ACTIVITY
Exact copy, pictures excluded: please retype the lines from the start of the material through the line containing "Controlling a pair", both ends included, and nothing more.

SUPPLIED MATERIAL
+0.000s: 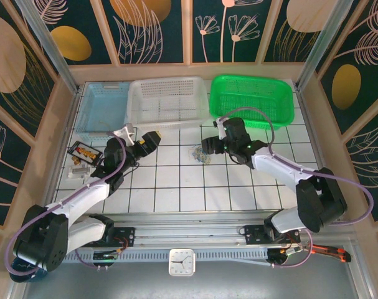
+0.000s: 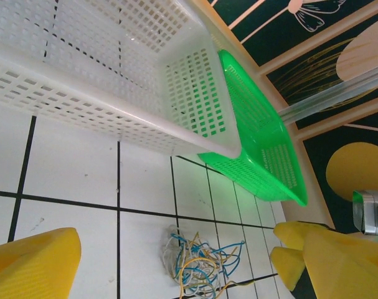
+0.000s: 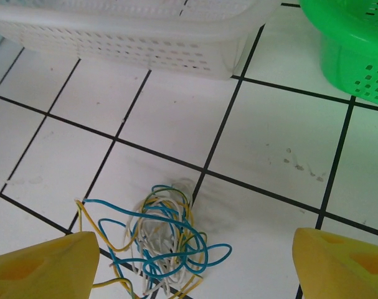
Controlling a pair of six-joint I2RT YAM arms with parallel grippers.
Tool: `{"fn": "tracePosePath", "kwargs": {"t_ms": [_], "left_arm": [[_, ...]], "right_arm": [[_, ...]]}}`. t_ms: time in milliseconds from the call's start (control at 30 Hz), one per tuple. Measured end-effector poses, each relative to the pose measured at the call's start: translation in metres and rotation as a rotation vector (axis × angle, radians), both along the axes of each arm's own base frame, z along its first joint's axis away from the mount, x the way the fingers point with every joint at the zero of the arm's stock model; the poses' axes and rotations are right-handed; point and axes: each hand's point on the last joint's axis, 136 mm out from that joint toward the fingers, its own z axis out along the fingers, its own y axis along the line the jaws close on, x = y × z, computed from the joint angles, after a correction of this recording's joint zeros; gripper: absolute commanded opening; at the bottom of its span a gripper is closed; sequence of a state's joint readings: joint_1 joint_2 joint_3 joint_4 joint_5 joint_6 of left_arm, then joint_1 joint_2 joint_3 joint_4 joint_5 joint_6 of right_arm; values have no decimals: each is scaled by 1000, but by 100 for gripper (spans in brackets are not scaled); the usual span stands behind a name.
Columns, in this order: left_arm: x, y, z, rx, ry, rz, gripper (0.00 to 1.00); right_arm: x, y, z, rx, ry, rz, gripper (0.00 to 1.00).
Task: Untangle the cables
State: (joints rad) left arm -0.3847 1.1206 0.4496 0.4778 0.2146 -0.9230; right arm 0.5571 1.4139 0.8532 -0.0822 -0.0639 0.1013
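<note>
Cables [image 3: 157, 240]: one tangle, lying just before the white basket [image 1: 167, 99] (middle of three). Left gripper [image 1: 152, 139] stretched forward, tilted down, spread wide; right gripper [image 1: 207, 146] likewise, both empty.

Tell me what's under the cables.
White tiles and a dark grout line that runs beneath the cables, which lie right on them. The patch under the densest loops is covered.
</note>
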Motion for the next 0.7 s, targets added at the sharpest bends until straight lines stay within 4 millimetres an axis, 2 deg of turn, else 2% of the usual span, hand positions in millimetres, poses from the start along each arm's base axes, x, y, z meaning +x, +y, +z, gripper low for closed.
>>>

THE COMPLETED TASK
+0.000s: 
+0.000s: 
+0.000s: 
Controlling a pair of six-joint I2RT YAM arms with parallel grippers.

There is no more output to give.